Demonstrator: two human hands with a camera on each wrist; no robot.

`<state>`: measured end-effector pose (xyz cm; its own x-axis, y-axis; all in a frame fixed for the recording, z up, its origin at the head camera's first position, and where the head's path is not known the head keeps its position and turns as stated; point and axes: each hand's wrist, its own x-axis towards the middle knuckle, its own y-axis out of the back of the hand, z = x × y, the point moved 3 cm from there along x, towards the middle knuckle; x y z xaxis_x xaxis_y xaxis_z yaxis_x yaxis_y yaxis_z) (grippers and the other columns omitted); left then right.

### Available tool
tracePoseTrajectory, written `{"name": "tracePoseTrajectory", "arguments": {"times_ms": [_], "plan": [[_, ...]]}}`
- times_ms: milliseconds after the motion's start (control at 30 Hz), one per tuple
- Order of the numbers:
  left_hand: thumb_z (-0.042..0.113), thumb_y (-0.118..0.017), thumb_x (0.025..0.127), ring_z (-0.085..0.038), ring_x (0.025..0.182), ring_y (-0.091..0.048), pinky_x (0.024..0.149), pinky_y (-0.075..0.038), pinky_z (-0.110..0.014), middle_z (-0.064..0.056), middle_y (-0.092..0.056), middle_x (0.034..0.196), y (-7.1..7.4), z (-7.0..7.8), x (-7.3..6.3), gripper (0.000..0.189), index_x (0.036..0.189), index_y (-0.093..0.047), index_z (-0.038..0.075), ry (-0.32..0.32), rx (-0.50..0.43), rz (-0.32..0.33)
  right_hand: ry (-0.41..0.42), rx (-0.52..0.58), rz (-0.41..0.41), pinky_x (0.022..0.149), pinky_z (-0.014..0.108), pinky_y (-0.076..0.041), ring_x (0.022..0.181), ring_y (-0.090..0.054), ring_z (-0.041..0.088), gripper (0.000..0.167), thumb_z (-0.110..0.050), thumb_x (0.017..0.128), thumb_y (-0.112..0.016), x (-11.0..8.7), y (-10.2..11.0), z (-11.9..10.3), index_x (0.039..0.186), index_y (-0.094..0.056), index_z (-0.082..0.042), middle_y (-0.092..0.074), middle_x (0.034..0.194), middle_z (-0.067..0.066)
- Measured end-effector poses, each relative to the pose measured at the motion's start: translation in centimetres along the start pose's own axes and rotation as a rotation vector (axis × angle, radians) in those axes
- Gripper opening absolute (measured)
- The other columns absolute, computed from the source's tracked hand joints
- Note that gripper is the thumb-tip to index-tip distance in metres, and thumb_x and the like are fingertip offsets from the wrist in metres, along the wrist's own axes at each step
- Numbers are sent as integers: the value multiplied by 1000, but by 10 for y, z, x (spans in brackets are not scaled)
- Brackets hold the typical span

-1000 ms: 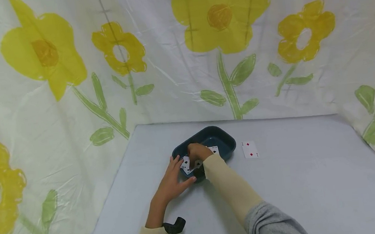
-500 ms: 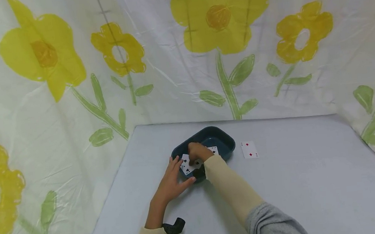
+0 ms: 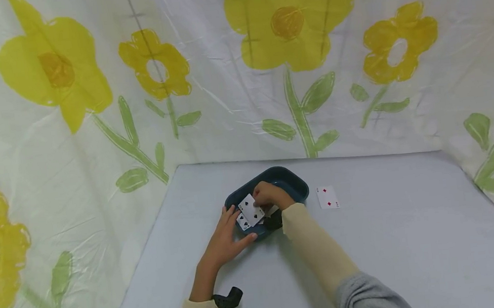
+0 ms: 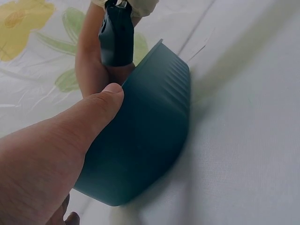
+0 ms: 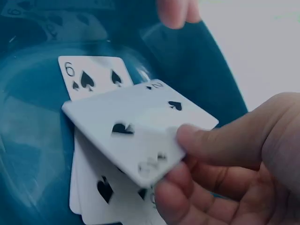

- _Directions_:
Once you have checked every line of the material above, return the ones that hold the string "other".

- _The answer_:
`<state>`: measured end-effector pose (xyz cm; its own x-axis, y-axis; all in a frame fixed for the recording, z up, its origin at the head camera's first position, and where the head's path is not known the head keeps its position and turns as stated; point and axes: each hand's wrist, its own x-axis towards the middle knuckle, its own y-axis out of the back of the hand, z = x × y, the point moved 3 cm from there along x, towards the middle knuckle; x y z xaxis_x xaxis_y xaxis_z yaxis_x yaxis_y yaxis_z) (grippers and the other columns omitted); left then right.
- The other columns absolute, computed from the source's tracked hand joints

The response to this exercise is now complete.